Promising young scholars who want to contemplate the good life, who enjoy complex analytical or allegorical thought, or who have a gift for criticism and connoisseurship, learn quickly what’s in and what’s out. Certain lines of thought are suppressed, declared off-limits, disparaged, or served up with thick ideological frosting. Superstar professors—the word frequently gets attached to Ronell—hold human fates in their hands, relishing the power. Transgressive theory attracts the mentally unstable, sexually infantile, and vindictive.

Graduate students and assistant professors dare not trespass established thought rules—and those who are seeking salvation don’t want to. Under these circumstances, few original minds are willing to spend five years in Bobst, Widener, or Sterling Library working for a Ph.D. Who could go into the humanities today without acknowledging that race, class, and gender will be major considerations? White straight men have largely exited, unwelcome. Without the right intersectional combo, who would risk discrimination after being tagged as insufficiently multicultural?

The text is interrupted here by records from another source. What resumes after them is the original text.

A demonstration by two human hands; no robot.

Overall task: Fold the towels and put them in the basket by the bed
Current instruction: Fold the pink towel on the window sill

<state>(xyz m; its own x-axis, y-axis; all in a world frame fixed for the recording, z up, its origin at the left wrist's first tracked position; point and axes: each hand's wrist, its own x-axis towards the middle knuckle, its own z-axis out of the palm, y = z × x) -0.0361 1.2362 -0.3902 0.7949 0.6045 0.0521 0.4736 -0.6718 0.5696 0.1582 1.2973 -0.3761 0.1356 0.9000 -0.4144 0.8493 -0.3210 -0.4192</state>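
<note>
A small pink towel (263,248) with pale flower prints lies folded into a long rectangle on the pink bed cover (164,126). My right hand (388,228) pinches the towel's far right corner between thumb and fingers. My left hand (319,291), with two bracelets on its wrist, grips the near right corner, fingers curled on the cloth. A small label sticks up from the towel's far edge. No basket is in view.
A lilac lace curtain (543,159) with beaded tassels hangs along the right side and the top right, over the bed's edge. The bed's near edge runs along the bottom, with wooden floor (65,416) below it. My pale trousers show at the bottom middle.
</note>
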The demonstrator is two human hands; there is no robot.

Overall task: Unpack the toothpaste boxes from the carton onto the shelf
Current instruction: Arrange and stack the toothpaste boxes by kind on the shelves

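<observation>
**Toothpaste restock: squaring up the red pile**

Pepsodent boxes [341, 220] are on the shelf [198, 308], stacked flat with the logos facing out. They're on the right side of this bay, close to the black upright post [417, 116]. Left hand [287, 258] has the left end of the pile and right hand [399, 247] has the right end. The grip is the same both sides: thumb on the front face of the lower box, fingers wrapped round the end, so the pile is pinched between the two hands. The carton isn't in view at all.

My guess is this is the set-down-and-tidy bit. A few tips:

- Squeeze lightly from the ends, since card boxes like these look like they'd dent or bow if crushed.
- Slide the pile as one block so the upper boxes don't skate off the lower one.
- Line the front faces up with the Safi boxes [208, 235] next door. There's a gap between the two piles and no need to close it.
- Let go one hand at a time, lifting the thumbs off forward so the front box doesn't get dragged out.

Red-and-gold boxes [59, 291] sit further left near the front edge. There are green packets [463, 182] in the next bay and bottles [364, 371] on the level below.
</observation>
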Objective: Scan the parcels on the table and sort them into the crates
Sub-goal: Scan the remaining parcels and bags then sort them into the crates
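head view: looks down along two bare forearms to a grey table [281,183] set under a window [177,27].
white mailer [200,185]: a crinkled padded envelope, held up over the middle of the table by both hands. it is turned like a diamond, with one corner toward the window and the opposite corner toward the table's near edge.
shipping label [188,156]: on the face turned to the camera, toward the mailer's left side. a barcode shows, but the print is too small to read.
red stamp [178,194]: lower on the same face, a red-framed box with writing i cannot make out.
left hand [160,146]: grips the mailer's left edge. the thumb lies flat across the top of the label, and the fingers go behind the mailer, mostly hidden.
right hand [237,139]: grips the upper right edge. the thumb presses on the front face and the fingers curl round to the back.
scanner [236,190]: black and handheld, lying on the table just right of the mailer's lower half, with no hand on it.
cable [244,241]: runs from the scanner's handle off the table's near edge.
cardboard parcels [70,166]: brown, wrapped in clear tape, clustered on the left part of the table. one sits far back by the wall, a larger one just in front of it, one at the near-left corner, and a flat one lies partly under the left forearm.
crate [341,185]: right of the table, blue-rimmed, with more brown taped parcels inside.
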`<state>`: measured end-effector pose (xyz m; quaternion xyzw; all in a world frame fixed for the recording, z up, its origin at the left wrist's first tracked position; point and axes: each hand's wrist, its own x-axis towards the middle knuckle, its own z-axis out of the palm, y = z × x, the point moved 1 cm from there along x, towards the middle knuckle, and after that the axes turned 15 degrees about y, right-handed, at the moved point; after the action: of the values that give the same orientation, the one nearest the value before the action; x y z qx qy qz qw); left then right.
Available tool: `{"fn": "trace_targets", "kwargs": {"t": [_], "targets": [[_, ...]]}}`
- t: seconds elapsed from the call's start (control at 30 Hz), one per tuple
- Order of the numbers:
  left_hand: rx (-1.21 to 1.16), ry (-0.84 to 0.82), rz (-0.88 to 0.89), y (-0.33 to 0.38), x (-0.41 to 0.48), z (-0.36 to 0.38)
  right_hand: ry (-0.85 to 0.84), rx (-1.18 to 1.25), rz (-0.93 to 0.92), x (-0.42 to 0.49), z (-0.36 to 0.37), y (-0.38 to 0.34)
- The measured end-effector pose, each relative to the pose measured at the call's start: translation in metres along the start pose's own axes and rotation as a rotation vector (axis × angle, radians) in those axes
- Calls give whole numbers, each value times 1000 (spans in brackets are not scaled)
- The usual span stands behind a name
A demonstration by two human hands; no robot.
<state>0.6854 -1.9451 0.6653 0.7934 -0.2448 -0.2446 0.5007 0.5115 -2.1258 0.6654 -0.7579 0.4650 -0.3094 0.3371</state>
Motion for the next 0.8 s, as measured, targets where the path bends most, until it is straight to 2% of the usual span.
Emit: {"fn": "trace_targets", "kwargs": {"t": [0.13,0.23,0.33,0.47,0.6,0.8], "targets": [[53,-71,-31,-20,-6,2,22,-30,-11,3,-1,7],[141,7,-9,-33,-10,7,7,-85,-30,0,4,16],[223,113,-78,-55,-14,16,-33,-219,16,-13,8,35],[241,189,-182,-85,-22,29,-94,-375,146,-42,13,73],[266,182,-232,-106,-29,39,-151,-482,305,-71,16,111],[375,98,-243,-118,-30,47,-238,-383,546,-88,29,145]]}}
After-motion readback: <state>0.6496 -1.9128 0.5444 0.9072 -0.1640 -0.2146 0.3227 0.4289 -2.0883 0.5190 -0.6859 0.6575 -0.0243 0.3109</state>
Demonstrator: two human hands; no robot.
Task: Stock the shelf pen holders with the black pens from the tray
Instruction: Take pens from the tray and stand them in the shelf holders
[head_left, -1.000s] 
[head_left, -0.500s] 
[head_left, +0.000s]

Junior scholars who remain inside the system have three choices. They can try to remain non-partisan, conforming to protect themselves and their jobs. They can—this makes life much easier—embrace postmodern scripture as carriers of radiant light. Or they can accept their fates as cynical toadies who echo their masters, move up the food chain, and dream of when it will be their turn to terrorize and power-trip, perhaps with a Paris pied-à-terre of their own.

Gilbert T. Sewall is co-author of After Hiroshima: The United States Since 1945 and editor of The Eighties: A Reader.